Currently, the new implementation does not have scalable support for the
other operations (e.g., select/2). However, when these operations are
used infrequently, the new implantation may still scale better than the
default implementation as the benchmark results at the URL above shows.
Description of the New Implementation
----------------------------------
The new implementation is based on a data structure which is called the
contention adapting search tree (CA tree for short). The following
publication contains a detailed description of the CA tree:
A Contention Adapting Approach to Concurrent Ordered Sets
Journal of Parallel and Distributed Computing, 2018
Kjell Winblad and Konstantinos Sagonas
https://doi.org/10.1016/j.jpdc.2017.11.007
http://www.it.uu.se/research/group/languages/software/ca_tree/catree_proofs.pdf
A discussion of how the CA tree can be used as an ETS back-end can be
found in another publication [1]. The CA tree is a data structure that
dynamically changes its synchronization granularity based on detected
contention. Internally, the CA tree uses instances of a sequential data
structure to store items. The CA tree implementation contained in this
commit uses the same AVL tree implementation as is used for the default
ordered set implementation. This AVL tree implementation is reused so
that much of the existing code to implement the ETS operations can be
reused.
Tests
-----
The ETS tests in `lib/stdlib/test/ets_SUITE.erl` have been extended to
also test the new ordered_set implementation. The function
ets_SUITE:throughput_benchmark/0 has also been added to this file. This
function can be used to measure and compare the performance of the
different ETS table types and options. This function writes benchmark
data to standard output that can be visualized by the HTML page
`lib/stdlib/test/ets_SUITE_data/visualize_throughput.html`.
[1]
More Scalable Ordered Set for ETS Using Adaptation.
In Thirteenth ACM SIGPLAN workshop on Erlang (2014).
Kjell Winblad and Konstantinos Sagonas.
https://doi.org/10.1145/2633448.2633455
http://www.it.uu.se/research/group/languages/software/ca_tree/erlang_paper.pdf
[2]
On the Scalability of the Erlang Term Storage
In Twelfth ACM SIGPLAN workshop on Erlang (2013)
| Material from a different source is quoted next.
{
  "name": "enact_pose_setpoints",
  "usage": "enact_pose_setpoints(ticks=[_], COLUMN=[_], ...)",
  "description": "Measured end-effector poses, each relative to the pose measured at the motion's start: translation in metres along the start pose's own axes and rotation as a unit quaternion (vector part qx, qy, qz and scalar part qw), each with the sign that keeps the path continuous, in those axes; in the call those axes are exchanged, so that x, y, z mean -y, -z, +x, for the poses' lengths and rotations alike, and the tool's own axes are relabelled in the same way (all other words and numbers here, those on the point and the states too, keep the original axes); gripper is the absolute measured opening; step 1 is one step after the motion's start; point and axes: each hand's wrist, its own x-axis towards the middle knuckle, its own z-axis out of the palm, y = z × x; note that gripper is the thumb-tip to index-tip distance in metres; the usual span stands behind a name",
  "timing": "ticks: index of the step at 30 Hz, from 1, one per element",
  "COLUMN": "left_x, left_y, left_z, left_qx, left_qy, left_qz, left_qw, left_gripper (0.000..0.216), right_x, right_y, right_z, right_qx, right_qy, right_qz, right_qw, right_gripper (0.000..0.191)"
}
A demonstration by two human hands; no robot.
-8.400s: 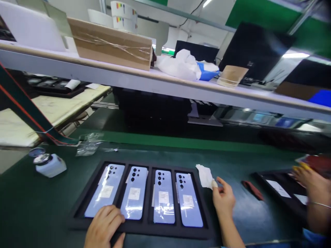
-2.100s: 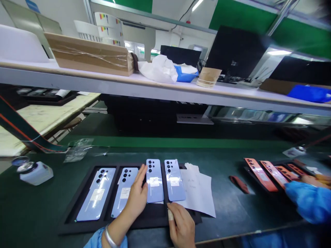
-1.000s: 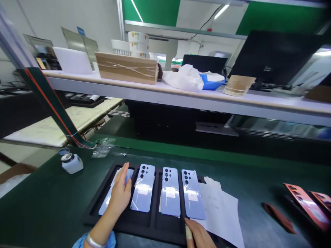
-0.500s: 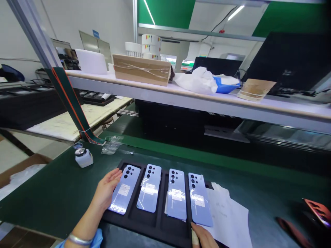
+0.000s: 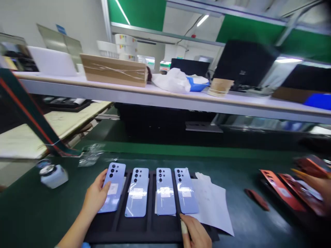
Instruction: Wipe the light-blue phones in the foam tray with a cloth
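Observation:
Several light-blue phone backs lie side by side on a black foam tray [image 5: 144,229], each shifted toward the tray's far edge. My left hand [image 5: 96,195] grips the left edge of the leftmost blue phone back [image 5: 112,186], thumb on top. My right hand [image 5: 196,233] rests at the tray's near right edge with its fingers curled, a taped fingertip touching the near end of the rightmost blue phone back [image 5: 185,195]. A white paper sheet [image 5: 214,205] lies under the tray's right side.
A white solvent bottle [image 5: 53,175] stands at the left on the green belt, with crumpled clear plastic [image 5: 91,155] behind it. A dark red strip [image 5: 257,199] lies to the right. Another person's hand [image 5: 319,187] works over orange phone backs [image 5: 281,190]. A shelf [image 5: 165,98] hangs overhead.
My left hand moved from beside the leftmost phone back to gripping its left edge. The view swung back to the right, bringing the orange phone backs and the other person's hand into sight.

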Motion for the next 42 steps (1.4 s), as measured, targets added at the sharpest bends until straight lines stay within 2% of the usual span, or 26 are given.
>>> enact_pose_setpoints(ticks=[2,3,4,6,8,10,12,15,19,22,25,30,34,42], left_x=[-0.002,-0.003,-0.004,-0.007,-0.013,-0.019,-0.022,-0.014,0.001,0.001,0.0,0.012,0.018,0.015], left_y=[-0.016,-0.028,-0.044,-0.084,-0.128,-0.171,-0.205,-0.233,-0.237,-0.231,-0.232,-0.241,-0.245,-0.246], left_z=[0.0,-0.004,-0.012,-0.036,-0.064,-0.087,-0.099,-0.101,-0.088,-0.078,-0.07,-0.061,-0.059,-0.058], left_qx=[-0.022,-0.013,0.016,0.133,0.256,0.348,0.383,0.363,0.341,0.339,0.337,0.34,0.336,0.343], left_qy=[-0.13,-0.215,-0.296,-0.406,-0.451,-0.454,-0.452,-0.478,-0.528,-0.553,-0.576,-0.591,-0.598,-0.605], left_qz=[0.144,0.221,0.281,0.334,0.361,0.387,0.389,0.39,0.354,0.31,0.288,0.281,0.285,0.295], left_qw=[0.981,0.951,0.913,0.84,0.775,0.724,0.705,0.698,0.692,0.695,0.687,0.676,0.669,0.655], left_gripper=[0.066,0.056,0.048,0.04,0.037,0.044,0.04,0.039,0.047,0.047,0.056,0.065,0.06,0.048], right_x=[0.001,0.003,0.004,0.008,0.011,0.012,0.008,-0.014,-0.063,-0.095,-0.112,-0.12,-0.121,-0.115], right_y=[0.004,0.005,0.006,0.005,0.005,0.008,0.015,0.028,0.027,0.007,-0.015,-0.033,-0.036,-0.032], right_z=[0.004,0.007,0.008,0.01,0.011,0.014,0.021,0.048,0.103,0.138,0.156,0.155,0.154,0.154], right_qx=[0.01,0.013,0.013,0.001,-0.014,-0.008,0.005,-0.01,-0.049,-0.043,-0.022,0.015,0.026,0.054], right_qy=[0.023,0.029,0.03,0.02,0.009,-0.014,-0.074,-0.203,-0.282,-0.306,-0.306,-0.303,-0.299,-0.225], right_qz=[0.008,0.01,0.01,0.014,0.029,0.071,0.131,0.181,0.15,0.145,0.162,0.186,0.191,0.148], right_qw=[1.0,0.999,0.999,1.0,0.999,0.997,0.989,0.962,0.946,0.94,0.938,0.935,0.934,0.962], right_gripper=[0.035,0.037,0.037,0.037,0.034,0.029,0.024,0.023,0.03,0.038,0.041,0.043,0.043,0.041])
Kjell Winblad, David Klaftenegger and Konstantinos Sagonas
https://doi.org/10.1145/2505305.2505308
http://winsh.me/papers/erlang_workshop_2013.pdf
[3]
The stack optimization works by keeping one preallocated stack instance
in every ordered_set table. This stack is updated so that it contains
the search path in some read operations (e.g., ets:next/2). This makes
it possible for a subsequent ets:next/2 to avoid traversing some nodes
in some cases. Unfortunately, the preallocated stack needs to be flagged
so that it is not updated concurrently by several threads which cause
bad scalability.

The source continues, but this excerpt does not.